Mientras la princesa de Éboli permanece prisionera en su casa, Antonio Pérez disfruta en Madrid de una relativa tranquilidad. Sólo siete años después del asesinato de Escobedo se dicta auto de prisión contra Antonio Pérez, que consigue huir a Aragón para acogerse a sus fueros y eludir la justicia de Felipe II. Éste intentará que la Inquisición se haga cargo de Pérez pero los zaragozanos salen a la calle y se producen graves enfrentamientos tras la invasión de un ejército real, con un balance de varias personas ejecutadas. Una de ellas, tal vez la más representativa y por tanto más ejemplarizante, fue la del justicia de Aragón, Juan de Lanuza. Antonio Pérez consiguió pasar a Francia.

¿Le ayudó la princesa de Éboli a escapar? ¿Se despidió de ella? Nunca conoceremos exactamente lo que pasó. Lo que sí sabemos es la reacción de Felipe II, que ordenó extremar el rigor de la prisión de la princesa mandando levantar una pared que aislara la habitación donde se encontraba. Ana de Mendoza quedó prácticamente emparedada. Sólo un torno la comunicaba con el exterior.

¿Temía el rey que Ana huyese como lo había hecho Antonio Pérez? ¿Le culpaba de haberle ayudado en su huida? Lo cierto es que la princesa de Éboli nunca fue acusada formalmente de nada. ¿Por qué no se le abrió proceso judicial? ¿Por qué no le permitieron defenderse?

Casi todos los historiadores coinciden en que la princesa de Éboli fue encerrada por su participación en intrigas y sobre todo por el asunto de Escobedo. Carmen Iglesias apunta que a la hora de analizar estos sucesos debemos tener en cuenta que las prácticas judiciales de la época, al igual que las prácticas de la guerra en ese mismo momento, eran muy diferentes de las nuestras:

Existía una indefensión que a nosotros ahora nos puede escandalizar, pero era práctica común en todos los Estados europeos; se podía meter a alguien en la cárcel sin ningún proceso abierto. Y esto tenía un sentido en la época porque hay que recordar que la acusación a un miembro de una familia afectaba a todo el clan, a todo el linaje. De manera que tanto la infamia como también, a veces, la pérdida de bienes materiales que podría acarrear el proceso judicial afectaba a un colectivo muy variado e importante. No existía el sentido de individualidad que tenemos ahora con respecto a la relación con la justicia. Era toda una familia o era todo un linaje el que en determinados momentos y según qué tipo de delito se veía involucrado.[85]
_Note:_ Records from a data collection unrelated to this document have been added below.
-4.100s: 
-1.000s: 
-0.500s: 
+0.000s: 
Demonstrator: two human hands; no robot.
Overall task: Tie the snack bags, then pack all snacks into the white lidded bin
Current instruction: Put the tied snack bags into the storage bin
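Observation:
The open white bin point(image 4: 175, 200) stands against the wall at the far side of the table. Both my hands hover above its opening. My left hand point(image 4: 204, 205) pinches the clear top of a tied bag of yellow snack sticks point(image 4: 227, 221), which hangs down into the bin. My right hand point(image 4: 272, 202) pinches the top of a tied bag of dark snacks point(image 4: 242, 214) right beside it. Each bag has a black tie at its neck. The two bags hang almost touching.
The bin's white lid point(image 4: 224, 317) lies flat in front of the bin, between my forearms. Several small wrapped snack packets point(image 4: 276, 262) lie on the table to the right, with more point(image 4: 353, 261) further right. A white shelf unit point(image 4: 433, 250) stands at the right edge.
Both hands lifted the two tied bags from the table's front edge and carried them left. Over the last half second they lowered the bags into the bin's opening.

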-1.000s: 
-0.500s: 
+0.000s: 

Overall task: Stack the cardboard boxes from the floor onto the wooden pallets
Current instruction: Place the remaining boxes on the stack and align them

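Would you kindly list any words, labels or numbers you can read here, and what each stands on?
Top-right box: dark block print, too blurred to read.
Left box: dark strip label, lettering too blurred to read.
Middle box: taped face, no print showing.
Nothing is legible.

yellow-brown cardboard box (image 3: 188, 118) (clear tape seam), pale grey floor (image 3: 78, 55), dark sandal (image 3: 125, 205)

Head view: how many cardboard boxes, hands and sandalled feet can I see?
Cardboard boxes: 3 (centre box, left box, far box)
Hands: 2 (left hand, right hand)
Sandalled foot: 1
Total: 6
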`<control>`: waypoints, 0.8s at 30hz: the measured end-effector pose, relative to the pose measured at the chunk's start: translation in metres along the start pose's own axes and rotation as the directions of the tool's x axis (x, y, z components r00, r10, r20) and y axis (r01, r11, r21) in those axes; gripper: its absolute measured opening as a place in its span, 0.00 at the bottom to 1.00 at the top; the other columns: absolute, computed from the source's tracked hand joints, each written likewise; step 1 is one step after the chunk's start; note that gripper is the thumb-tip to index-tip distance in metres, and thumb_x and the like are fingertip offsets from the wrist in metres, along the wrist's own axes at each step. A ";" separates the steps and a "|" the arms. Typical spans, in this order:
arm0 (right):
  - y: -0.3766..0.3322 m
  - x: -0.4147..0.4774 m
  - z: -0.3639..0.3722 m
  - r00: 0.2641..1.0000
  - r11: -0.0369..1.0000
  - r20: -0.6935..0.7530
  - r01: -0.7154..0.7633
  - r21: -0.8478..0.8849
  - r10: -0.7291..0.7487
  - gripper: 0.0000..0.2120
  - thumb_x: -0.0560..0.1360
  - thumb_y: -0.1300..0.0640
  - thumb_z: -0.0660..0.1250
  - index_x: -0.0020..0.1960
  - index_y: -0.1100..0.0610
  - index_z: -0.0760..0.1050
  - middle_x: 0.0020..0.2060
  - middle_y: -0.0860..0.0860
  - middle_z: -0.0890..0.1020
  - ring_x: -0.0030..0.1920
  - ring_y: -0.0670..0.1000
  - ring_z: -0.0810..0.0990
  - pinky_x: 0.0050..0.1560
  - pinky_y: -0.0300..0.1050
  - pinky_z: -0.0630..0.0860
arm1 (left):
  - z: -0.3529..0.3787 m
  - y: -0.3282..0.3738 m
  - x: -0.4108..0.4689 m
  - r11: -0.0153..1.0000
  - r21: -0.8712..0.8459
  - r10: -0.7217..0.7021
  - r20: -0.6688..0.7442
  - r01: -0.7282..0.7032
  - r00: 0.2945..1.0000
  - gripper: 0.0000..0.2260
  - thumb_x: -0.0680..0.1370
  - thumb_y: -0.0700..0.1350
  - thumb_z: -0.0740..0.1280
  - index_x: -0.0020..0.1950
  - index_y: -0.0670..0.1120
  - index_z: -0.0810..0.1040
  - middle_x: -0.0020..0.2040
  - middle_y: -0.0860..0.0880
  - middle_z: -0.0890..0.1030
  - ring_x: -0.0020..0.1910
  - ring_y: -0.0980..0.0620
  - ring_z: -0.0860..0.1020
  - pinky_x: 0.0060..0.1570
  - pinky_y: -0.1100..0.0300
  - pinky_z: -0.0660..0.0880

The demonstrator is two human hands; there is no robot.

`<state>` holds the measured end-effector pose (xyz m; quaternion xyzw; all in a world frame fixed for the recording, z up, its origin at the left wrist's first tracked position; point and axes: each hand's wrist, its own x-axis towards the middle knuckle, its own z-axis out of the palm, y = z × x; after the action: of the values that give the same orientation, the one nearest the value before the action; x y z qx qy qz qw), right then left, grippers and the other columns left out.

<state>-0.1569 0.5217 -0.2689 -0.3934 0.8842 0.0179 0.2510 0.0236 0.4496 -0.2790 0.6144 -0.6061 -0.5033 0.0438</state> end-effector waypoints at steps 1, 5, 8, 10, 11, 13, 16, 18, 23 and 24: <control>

Es posible que en esta matización se encuentre la explicación del por qué la familia Mendoza no se volcó en la defensa de la princesa de Éboli. Sí intentaron ayudarla. Se sabe que familiares suyos presentaron ante Felipe II la eximente de locura, tal vez porque creían que Ana se estaba volviendo loca o porque en el fondo lo que intentaban conseguir era la misericordia del soberano.

Todo fue inútil.

Doña Ana de Mendoza permaneció encerrada entre cuatro paredes. Jamás accedió a solicitar el perdón real. Se dice que repetía una y otra k vez:

El rey sabe bien la verdad que no debe pedir testigos sino a si mismo. […] No mendigaré justicia como culpada y delincuente eso no, que no he hecho por qué ni conoceré jamás culpa[86].

Pasaron los días, los meses, la princesa de Éboli ya no quiere seguir viviendo. A través del torno, su única comunicación con el exterior, manifestó su voluntad de que no se le practicaran más sangrías para aliviar la enfermedad.

Ana de Mendoza falleció en su prisión de Pastrana en 1592.Tenía 52 años. Fue enterrada en la colegiata de Nuestra Señora de Pastrana al lado de su esposo, Ruy Gómez de Silva.

¿Fue la princesa de Éboli la mujer fatal de la que hablan algunos? ¿Fue una loca ambiciosa? ¿Una peligrosa intrigante?

Es posible que Ana de Mendoza haya sido simplemente una mujer. Una mujer que pretendió ser ella misma utilizando su libertad y poder para conseguir lo que quería y que no dudó en emplear los medios que tenía a su alcance. Algo siempre peligroso, en especial para las mujeres y sobre todo en el siglo XVI.